Material for the task Start Marker

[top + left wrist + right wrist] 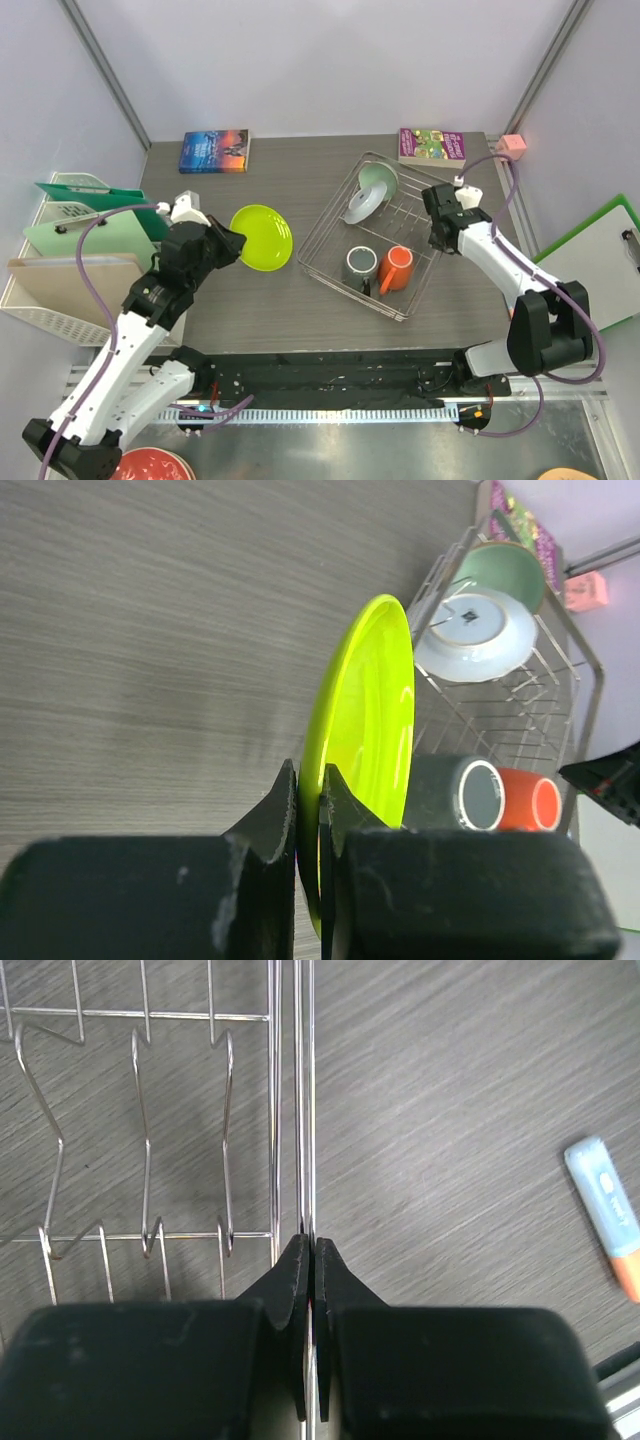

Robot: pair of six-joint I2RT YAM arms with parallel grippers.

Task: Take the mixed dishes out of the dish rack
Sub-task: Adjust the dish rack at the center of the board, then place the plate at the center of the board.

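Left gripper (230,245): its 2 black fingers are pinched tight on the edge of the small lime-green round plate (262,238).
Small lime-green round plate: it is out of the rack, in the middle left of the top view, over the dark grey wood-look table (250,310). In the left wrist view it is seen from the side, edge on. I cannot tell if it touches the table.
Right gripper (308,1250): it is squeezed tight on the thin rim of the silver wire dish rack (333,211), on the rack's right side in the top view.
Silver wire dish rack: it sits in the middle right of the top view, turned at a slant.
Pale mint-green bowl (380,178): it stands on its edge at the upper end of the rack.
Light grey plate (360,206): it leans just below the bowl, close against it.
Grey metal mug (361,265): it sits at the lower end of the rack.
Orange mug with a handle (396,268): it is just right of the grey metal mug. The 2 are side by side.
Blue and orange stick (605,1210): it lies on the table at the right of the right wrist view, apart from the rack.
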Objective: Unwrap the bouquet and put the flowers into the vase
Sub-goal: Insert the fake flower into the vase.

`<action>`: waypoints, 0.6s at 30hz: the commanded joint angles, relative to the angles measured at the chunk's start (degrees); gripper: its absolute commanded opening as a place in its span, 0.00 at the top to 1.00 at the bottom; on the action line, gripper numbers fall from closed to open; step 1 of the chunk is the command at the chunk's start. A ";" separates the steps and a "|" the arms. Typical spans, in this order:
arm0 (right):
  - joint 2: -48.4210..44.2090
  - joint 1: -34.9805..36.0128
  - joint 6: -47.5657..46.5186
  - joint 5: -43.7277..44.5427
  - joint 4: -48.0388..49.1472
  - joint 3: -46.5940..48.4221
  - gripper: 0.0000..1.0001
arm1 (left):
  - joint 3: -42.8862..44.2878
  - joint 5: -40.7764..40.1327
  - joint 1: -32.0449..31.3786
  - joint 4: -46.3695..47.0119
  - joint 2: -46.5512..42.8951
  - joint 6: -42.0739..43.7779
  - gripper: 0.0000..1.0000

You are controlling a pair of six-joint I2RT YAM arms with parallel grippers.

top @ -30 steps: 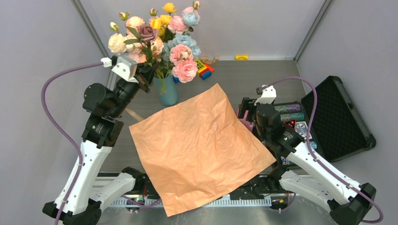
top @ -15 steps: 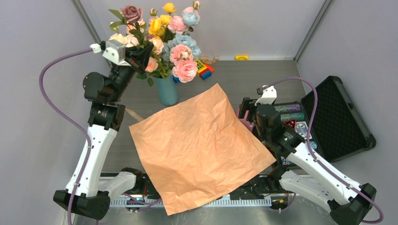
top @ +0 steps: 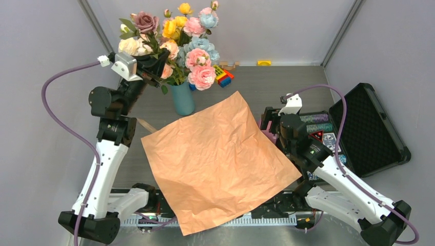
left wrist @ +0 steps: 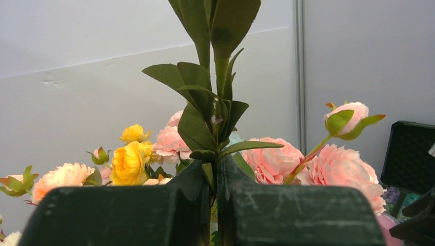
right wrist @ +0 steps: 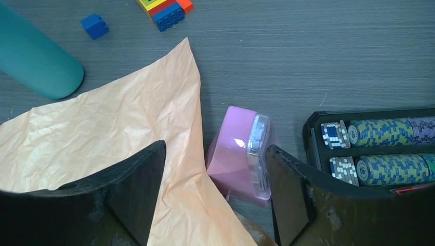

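The flowers (top: 192, 48), artificial blooms in pink, yellow, pale blue and cream, stood bunched in a tall teal vase (top: 183, 100) at the far left of the grey table (top: 287, 84). The left gripper (top: 154, 64), raised just left of the bunch, was clamped tight on one leafy green stem (left wrist: 218, 128). From above, a mauve bloom (top: 145, 21) topped the cluster over that gripper. Whether the stem's lower end sat in the vase could not be seen.

The crinkled tan-orange wrapping paper (top: 215, 159) lay unfolded flat across the middle of the table, its far corner just beside the vase. A strip of tan ribbon (top: 146, 124) poked out at its left edge.

The right gripper (right wrist: 215, 169) hung low with its jaws spread wide, holding nothing, over the paper's right edge and a pink box (right wrist: 238, 154). Close to the box's right sat a black tray of poker chips (right wrist: 379, 148), and beyond that an open black case (top: 369, 128). Coloured toy bricks (top: 221, 76) lay just behind the vase.
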 commanded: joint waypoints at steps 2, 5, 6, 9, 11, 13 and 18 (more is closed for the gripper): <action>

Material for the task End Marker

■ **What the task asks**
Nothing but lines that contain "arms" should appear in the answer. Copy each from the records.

■ **Response box**
Robot: pair of six-joint I2RT YAM arms with parallel grippers.
`<action>`: waypoints, 0.6s at 30hz: the commanded joint angles, relative to the angles measured at the chunk's start (degrees); gripper: its absolute commanded opening as a place in its span, 0.00 at the top to 1.00 at the bottom; on the action line, gripper numbers fall from closed to open; step 1 of the chunk is the command at the chunk's start. A ";" separates the steps and a "|" the arms. Typical spans, in this order:
You are controlling a pair of six-joint I2RT YAM arms with parallel grippers.

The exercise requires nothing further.